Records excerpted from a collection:

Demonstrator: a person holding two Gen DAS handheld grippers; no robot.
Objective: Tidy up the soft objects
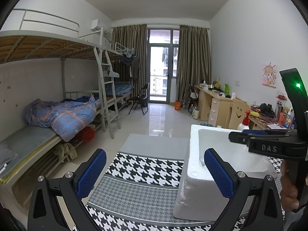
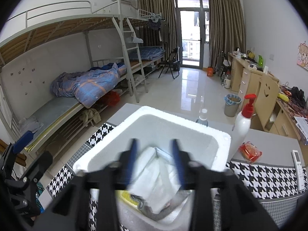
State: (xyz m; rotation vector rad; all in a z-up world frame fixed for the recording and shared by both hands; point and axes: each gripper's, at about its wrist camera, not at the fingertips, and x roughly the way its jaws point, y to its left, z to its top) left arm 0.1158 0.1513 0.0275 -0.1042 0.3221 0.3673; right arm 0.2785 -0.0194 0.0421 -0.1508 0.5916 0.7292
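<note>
A white foam box (image 2: 146,109) stands on the houndstooth-covered table (image 2: 269,175). Inside it lies a soft white plastic-wrapped pack (image 2: 154,173) on top of a yellow-edged packet (image 2: 127,195). My right gripper (image 2: 154,142) hangs over the box, blurred, its blue pads apart on either side of the white pack and not visibly pressing on it. In the left wrist view the same gripper (image 1: 233,134) reaches over the box (image 1: 194,134) from the right. My left gripper (image 1: 155,154) is wide open with nothing between its fingers, just left of the box above the cloth (image 1: 146,165).
A white pump bottle with a red top (image 2: 243,123), a red packet (image 2: 250,152) and a white remote (image 2: 298,165) lie right of the box. Beyond the table are a bin (image 2: 232,104), bunk beds (image 2: 86,84) on the left and desks (image 2: 248,73) on the right.
</note>
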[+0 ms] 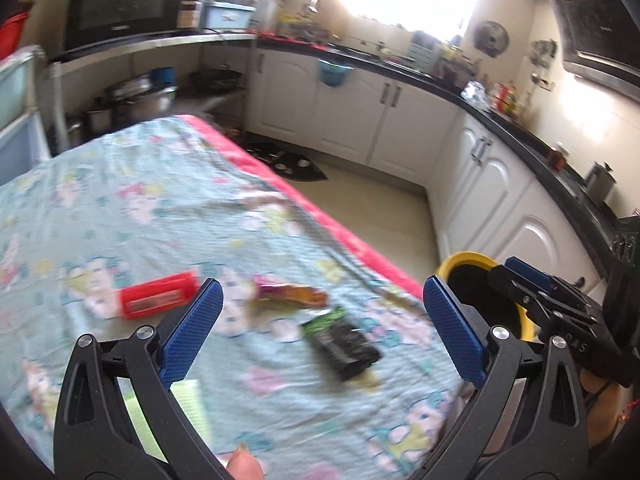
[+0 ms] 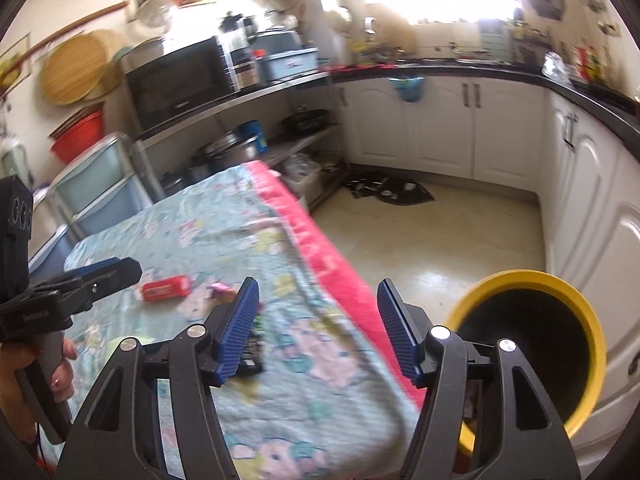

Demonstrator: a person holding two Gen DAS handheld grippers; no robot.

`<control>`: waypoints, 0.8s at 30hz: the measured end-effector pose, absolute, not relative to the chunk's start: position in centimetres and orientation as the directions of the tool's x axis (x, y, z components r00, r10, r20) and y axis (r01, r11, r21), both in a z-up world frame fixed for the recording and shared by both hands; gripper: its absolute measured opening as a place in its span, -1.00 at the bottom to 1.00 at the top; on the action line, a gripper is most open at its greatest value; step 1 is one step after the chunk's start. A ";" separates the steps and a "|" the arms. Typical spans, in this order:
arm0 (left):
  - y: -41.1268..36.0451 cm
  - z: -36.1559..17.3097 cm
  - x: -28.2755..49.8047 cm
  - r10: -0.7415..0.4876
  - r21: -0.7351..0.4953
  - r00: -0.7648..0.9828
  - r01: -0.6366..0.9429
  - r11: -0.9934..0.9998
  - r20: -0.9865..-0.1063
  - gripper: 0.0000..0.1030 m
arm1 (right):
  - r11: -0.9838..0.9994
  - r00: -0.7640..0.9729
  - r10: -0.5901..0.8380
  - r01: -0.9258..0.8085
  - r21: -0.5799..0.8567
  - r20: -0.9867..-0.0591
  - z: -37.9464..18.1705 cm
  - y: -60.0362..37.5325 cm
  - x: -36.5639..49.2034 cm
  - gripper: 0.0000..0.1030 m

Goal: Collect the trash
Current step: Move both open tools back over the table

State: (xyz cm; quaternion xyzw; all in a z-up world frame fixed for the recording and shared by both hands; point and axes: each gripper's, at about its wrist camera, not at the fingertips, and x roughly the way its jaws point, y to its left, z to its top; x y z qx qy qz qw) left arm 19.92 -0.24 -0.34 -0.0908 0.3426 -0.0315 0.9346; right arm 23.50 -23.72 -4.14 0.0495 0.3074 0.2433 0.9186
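Both hand-held grippers stand open and empty: the left hand-held gripper (image 1: pixel 322 304) fills the bottom of its own view with blue pads spread wide, and the right hand-held gripper (image 2: pixel 318 320) does the same low in its view. Between the left one's fingers, at lower centre of the frame, lies the trash on the patterned cloth (image 1: pixel 140 200): a black and green wrapper (image 1: pixel 340 340), a crumpled pink and orange wrapper (image 1: pixel 290 295) just above it, and a red packet (image 1: pixel 158 295) further left. A pale green sheet (image 1: pixel 188 408) shows behind the left finger at the bottom. The cloth covers the counter and ends in a pink border (image 1: pixel 320 224) along its right edge. At lower right, beside that edge, stands a yellow-rimmed bin (image 2: pixel 532 344) with a dark inside, its mouth tilted toward the camera. White cabinets (image 1: pixel 360 116) under a black worktop (image 1: pixel 500 116) curve round the upper right, and a microwave (image 1: pixel 124 2) sits at upper left.
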 end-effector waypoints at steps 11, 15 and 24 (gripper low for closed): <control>6.8 -0.7 15.0 0.027 -0.165 0.767 -0.171 0.971 -0.641 0.79 | 0.814 0.625 0.546 -0.554 0.176 -0.558 -3.8 -16.3 21.6 0.39; 8.6 -1.7 13.7 0.059 -0.154 0.748 -0.213 0.965 -0.661 0.79 | 0.792 0.593 0.556 -0.590 0.157 -0.583 -4.4 -13.9 21.2 0.43; 9.9 -5.4 12.4 0.007 -0.215 0.678 -0.243 0.946 -0.735 0.79 | 0.798 0.542 0.496 -0.593 0.110 -0.678 -8.3 -10.7 23.0 0.45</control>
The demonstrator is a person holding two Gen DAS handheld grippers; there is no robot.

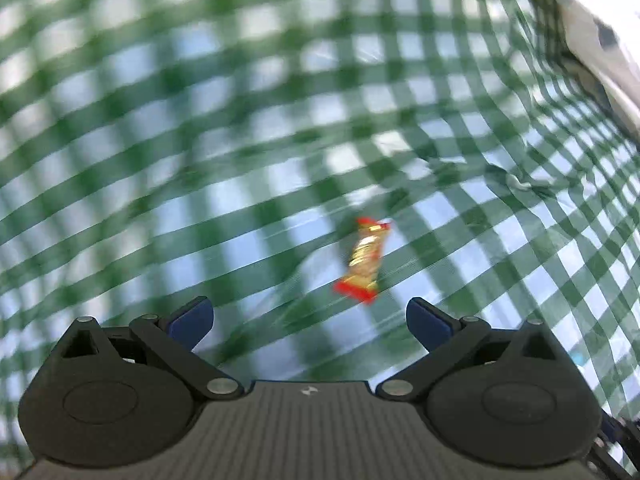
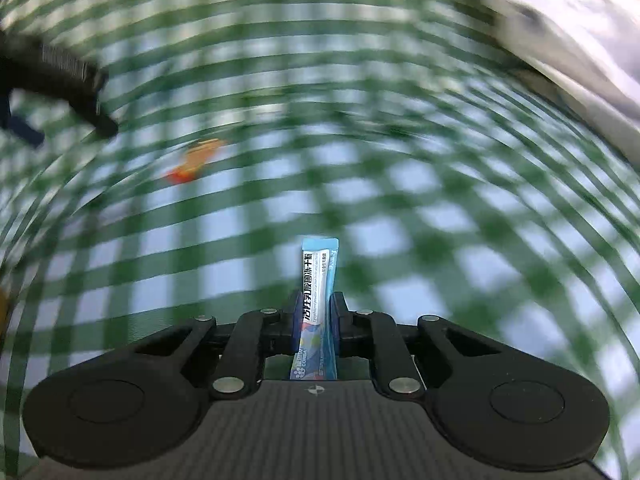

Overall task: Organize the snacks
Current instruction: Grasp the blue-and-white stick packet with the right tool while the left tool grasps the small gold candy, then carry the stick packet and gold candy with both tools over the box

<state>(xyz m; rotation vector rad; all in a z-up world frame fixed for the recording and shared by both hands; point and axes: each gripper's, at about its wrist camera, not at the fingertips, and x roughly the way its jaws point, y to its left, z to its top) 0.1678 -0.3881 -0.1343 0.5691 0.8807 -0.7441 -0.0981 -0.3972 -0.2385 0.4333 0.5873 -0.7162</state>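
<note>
A small red and gold wrapped snack point(image 1: 365, 261) lies on the green checked tablecloth point(image 1: 240, 120), just ahead of my left gripper point(image 1: 310, 320), which is open and empty with the snack slightly right of its centre line. My right gripper point(image 2: 316, 312) is shut on a blue and white stick sachet point(image 2: 318, 280) that stands upright between the jaws, above the cloth. The red and gold snack also shows blurred in the right wrist view point(image 2: 194, 160), ahead to the left, and the left gripper's black body point(image 2: 60, 76) is at the far left.
A white container or bag point(image 1: 600, 40) lies at the upper right on the cloth, also blurred in the right wrist view point(image 2: 560, 32). The cloth has wrinkles point(image 1: 520, 184) at the right. Both views are motion blurred.
</note>
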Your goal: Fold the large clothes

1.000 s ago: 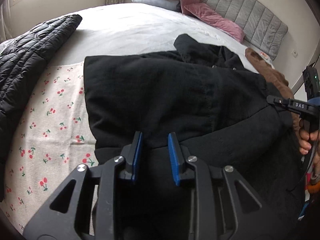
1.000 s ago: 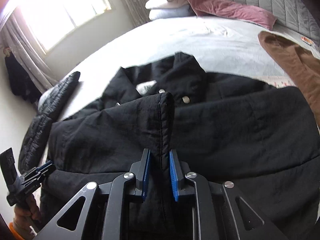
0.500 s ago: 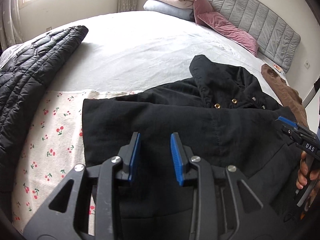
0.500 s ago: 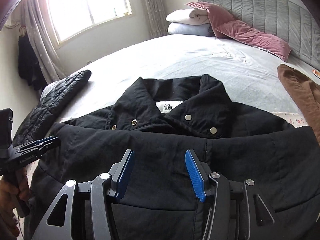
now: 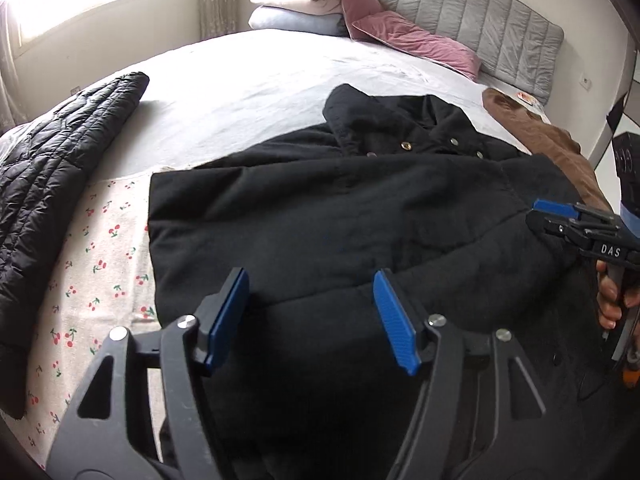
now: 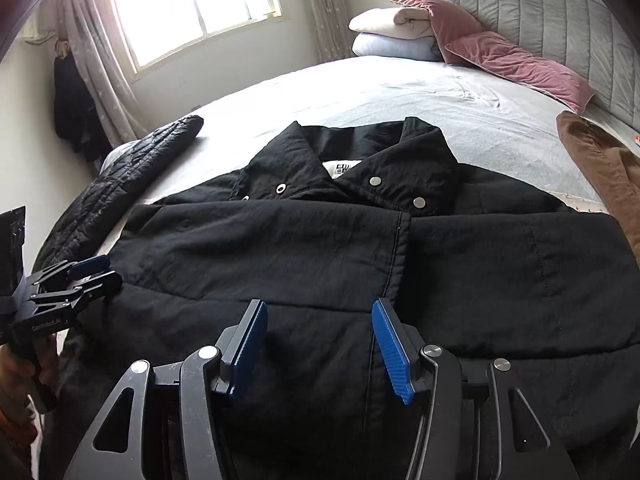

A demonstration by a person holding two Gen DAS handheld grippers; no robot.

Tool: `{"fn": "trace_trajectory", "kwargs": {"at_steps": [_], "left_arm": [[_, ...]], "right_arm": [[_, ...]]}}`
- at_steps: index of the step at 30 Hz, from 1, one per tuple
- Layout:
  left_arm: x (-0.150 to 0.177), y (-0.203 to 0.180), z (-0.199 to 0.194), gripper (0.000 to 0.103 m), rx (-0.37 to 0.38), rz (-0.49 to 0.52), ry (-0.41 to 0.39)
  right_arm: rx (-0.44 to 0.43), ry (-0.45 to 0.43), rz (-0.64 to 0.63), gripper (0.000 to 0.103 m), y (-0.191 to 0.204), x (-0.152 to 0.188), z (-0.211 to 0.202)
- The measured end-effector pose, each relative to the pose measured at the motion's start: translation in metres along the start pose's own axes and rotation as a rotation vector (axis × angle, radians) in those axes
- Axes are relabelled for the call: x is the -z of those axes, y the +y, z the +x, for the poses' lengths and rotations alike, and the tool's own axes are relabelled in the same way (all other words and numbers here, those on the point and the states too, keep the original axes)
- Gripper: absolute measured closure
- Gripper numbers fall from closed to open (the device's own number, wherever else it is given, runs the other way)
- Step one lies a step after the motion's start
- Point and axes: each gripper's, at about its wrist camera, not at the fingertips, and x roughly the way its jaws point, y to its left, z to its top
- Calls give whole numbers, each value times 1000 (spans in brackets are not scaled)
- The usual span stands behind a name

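Observation:
A black padded jacket [image 5: 320,208] [image 6: 320,240] lies flat on the bed. Its collar with metal snaps and a white label [image 6: 344,168] points toward the headboard, and a folded layer lies across its front. My left gripper [image 5: 310,280] hovers over the jacket's near left part with its jaws opening, the blue pads apart and pressing on nothing. My right gripper [image 6: 319,308] hovers over the jacket's front seam, jaws also opening, with no fabric pinched. Each gripper shows in the other's view: the right gripper [image 5: 560,216] at the jacket's right edge, the left gripper [image 6: 92,272] at its left edge.
A black quilted jacket [image 5: 52,168] [image 6: 140,168] lies along the bed's left side. A brown garment [image 5: 560,148] [image 6: 600,160] lies to the right. A cherry-print sheet [image 5: 100,260] covers the near left. Pink pillows [image 6: 516,64] and folded blankets [image 5: 296,8] rest by the grey headboard.
Both grippers let go of the jacket fabric, opened wide and drew back. The raised fold the right gripper held now lies flat on the jacket.

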Motion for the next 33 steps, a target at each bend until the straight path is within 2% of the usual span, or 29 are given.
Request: {"fn": "trace_trajectory", "kwargs": {"at_steps": [1, 2, 3, 6, 9, 11, 19, 26, 33], "left_arm": [[8, -2, 5, 35, -9, 17, 13], [15, -2, 12, 35, -13, 19, 26], [19, 0, 16, 34, -7, 12, 33], [10, -1, 6, 35, -30, -19, 56], [7, -1, -23, 32, -25, -69, 56], [12, -1, -47, 22, -24, -106, 44], [49, 3, -146, 7, -43, -219, 86], [92, -8, -216, 6, -41, -237, 118], [140, -17, -255, 6, 27, -223, 134]], "right_arm": [[22, 12, -5, 43, -1, 7, 3], [49, 43, 6, 37, -6, 13, 12], [42, 71, 35, 36, -12, 18, 19], [14, 69, 117, 34, -22, 19, 9], [1, 54, 130, 34, -24, 18, -23], [-3, 35, 111, 32, -24, 22, -53], [31, -2, 59, 19, -38, 62, -178], [57, -19, 60, 16, -53, 110, -258], [53, 10, 79, 14, -77, 169, -289]]}}
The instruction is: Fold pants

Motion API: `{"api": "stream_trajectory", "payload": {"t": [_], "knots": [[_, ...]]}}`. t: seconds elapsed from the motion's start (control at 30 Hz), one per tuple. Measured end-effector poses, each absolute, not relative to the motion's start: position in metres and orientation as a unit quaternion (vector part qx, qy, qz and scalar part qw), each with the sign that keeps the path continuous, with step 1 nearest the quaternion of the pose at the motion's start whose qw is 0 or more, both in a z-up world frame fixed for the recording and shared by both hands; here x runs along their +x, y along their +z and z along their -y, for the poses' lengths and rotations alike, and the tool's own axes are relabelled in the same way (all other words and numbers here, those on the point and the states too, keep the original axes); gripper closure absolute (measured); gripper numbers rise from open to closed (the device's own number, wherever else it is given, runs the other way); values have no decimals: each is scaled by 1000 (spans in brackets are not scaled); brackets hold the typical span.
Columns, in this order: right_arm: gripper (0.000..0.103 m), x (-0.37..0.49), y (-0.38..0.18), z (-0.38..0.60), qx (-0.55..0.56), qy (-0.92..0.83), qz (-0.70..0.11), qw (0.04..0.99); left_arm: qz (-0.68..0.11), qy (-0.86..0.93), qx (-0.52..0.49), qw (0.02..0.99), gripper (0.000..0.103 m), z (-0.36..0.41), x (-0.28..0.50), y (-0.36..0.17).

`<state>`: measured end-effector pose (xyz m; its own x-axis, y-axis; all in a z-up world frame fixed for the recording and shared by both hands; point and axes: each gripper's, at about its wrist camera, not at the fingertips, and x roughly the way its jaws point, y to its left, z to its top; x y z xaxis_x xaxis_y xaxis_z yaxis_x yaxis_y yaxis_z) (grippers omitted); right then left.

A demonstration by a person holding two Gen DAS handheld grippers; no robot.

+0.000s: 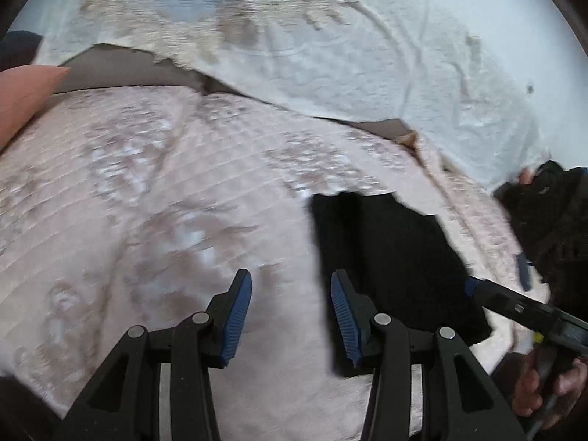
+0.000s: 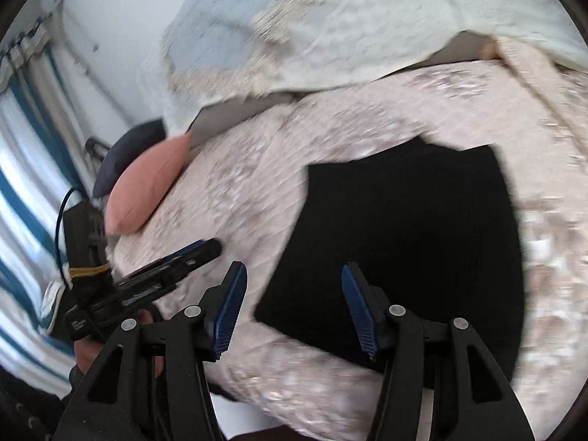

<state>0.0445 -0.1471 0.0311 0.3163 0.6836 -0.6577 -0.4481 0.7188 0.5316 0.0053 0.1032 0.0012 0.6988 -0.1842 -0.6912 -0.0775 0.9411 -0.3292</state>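
the black fabric pants lie flat on a pale pink patterned bedcover, folded into a compact, roughly rectangular block. the cloth is very dark, so no seams or pockets can be seen. the top edge is almost straight, and the left edge slants down to a lower left corner. in the left wrist view the same pants lie right of centre, with uneven edges.

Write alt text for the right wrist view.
A folded black pair of pants lies flat on a pale pink patterned bedspread, beyond the open right gripper. The left gripper and a salmon pillow sit at left.
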Motion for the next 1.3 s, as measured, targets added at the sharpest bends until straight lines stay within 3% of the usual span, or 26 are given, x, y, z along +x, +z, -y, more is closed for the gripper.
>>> {"api": "stream_trajectory", "payload": {"t": [0.3, 0.73, 0.77, 0.8, 0.9, 0.93, 1.07, 1.3], "knots": [[46, 87, 0, 237, 166, 243, -483, 825, -432, -110, -164, 880, 41, -56, 43, -27], [46, 120, -36, 228, 205, 289, -526, 773, -452, -114, -161, 870, 31, -46, 69, -46], [46, 120, -36, 227, 201, 290, -527, 773, -452, -112, -155, 871, 32, -43, 71, -46], [56, 121, -35, 222, 184, 291, -529, 776, -452, -110, -147, 873, 35, -40, 72, -45], [79, 119, -34, 220, 173, 288, -532, 777, -444, -117, -132, 878, 56, -33, 70, -38], [82, 119, -33, 221, 179, 288, -529, 778, -441, -119, -127, 881, 64, -31, 69, -35], [87, 113, -19, 219, 177, 295, -510, 788, -426, -123, -107, 890, 76, -25, 65, -20], [87, 110, 24, 191, 151, 330, -469, 806, -391, -115, -87, 909, 78, -37, 66, 10]]}}
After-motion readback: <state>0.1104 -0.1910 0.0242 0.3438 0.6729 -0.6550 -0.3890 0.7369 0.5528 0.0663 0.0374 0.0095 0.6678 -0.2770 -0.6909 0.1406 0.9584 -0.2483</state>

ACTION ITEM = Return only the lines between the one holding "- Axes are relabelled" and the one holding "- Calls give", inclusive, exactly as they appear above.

RESULT =
- Axes are relabelled for the call: x is the -z of those axes, y the +y, z the +x, for the poses' lengths and rotations alike, and the tool's own axes are relabelled in the same way (all other words and numbers here, those on the point and the states too, keep the original axes)
- Gripper: absolute measured closure
- Gripper numbers fall from closed to open (the device's own number, wherever else it is given, runs the other way)
- Step one lies a step after the motion's start
- Point and axes: each gripper's, at about its wrist camera, not at the fingertips, and x roughly the way its jaws point, y to its left, z to its top
- Calls give whole numbers, each value times 1000 (spans in brackets are not scaled)

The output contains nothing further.